> _Try it_
Take the lines from the beginning of the material through the line containing "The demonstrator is" and retype them exactly, leaving the pictures out.

....................

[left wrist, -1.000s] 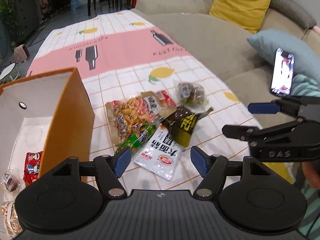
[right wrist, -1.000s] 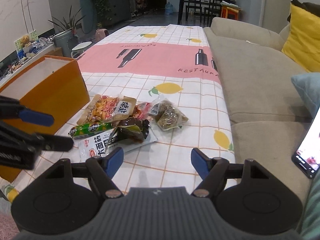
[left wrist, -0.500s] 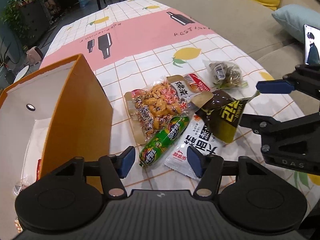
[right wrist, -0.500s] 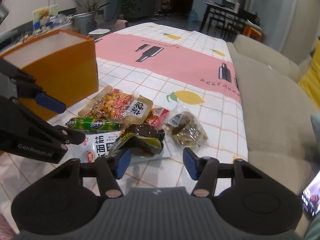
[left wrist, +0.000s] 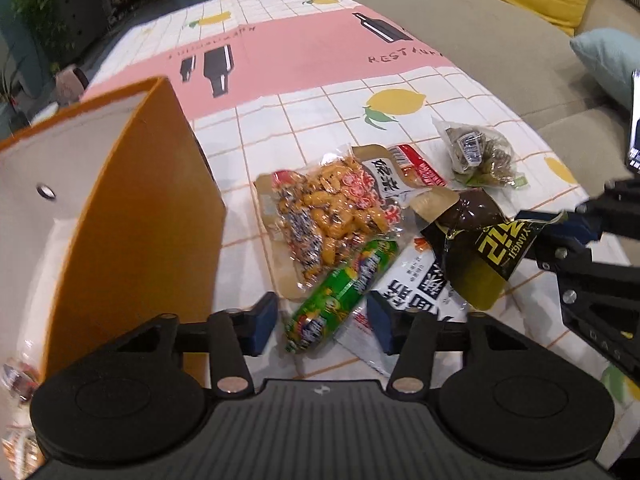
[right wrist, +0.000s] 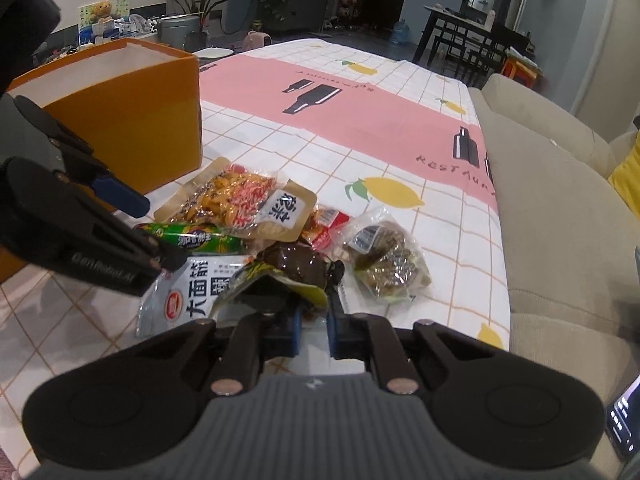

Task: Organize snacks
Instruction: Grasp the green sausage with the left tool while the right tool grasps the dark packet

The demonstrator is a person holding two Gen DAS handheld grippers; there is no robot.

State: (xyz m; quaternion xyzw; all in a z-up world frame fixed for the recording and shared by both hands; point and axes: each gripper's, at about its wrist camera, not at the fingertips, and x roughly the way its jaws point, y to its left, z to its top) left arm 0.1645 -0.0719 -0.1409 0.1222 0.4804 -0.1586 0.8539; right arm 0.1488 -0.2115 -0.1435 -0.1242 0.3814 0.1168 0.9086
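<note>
right jaws pinch the dark snack packet

the right gripper (right wrist: 312, 330) has its jaws narrowed onto the yellow-and-black edge of the dark snack packet (left wrist: 472, 240), which lies in the snack pile on the desk (left wrist: 304, 120). the left gripper (left wrist: 322, 322) hangs with jaws wide on either side of the green sausage (left wrist: 340, 292), not touching it. beside these lie the peanut bag (left wrist: 332, 212) and white packet (right wrist: 188, 296). the orange box (left wrist: 132, 216) stands left of the pile.
</note>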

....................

> _Response below_
[left wrist, -1.000s] 
[right wrist, -1.000s] 
[left wrist, -0.500s] 
[right wrist, -0.500s] 
[left wrist, +0.000s] 
[right wrist, +0.000s] 

Task: Organize snacks
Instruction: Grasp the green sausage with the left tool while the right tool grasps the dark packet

The demonstrator is a person holding two Gen DAS handheld grippers; there is no robot.

The exercise requires no further answer.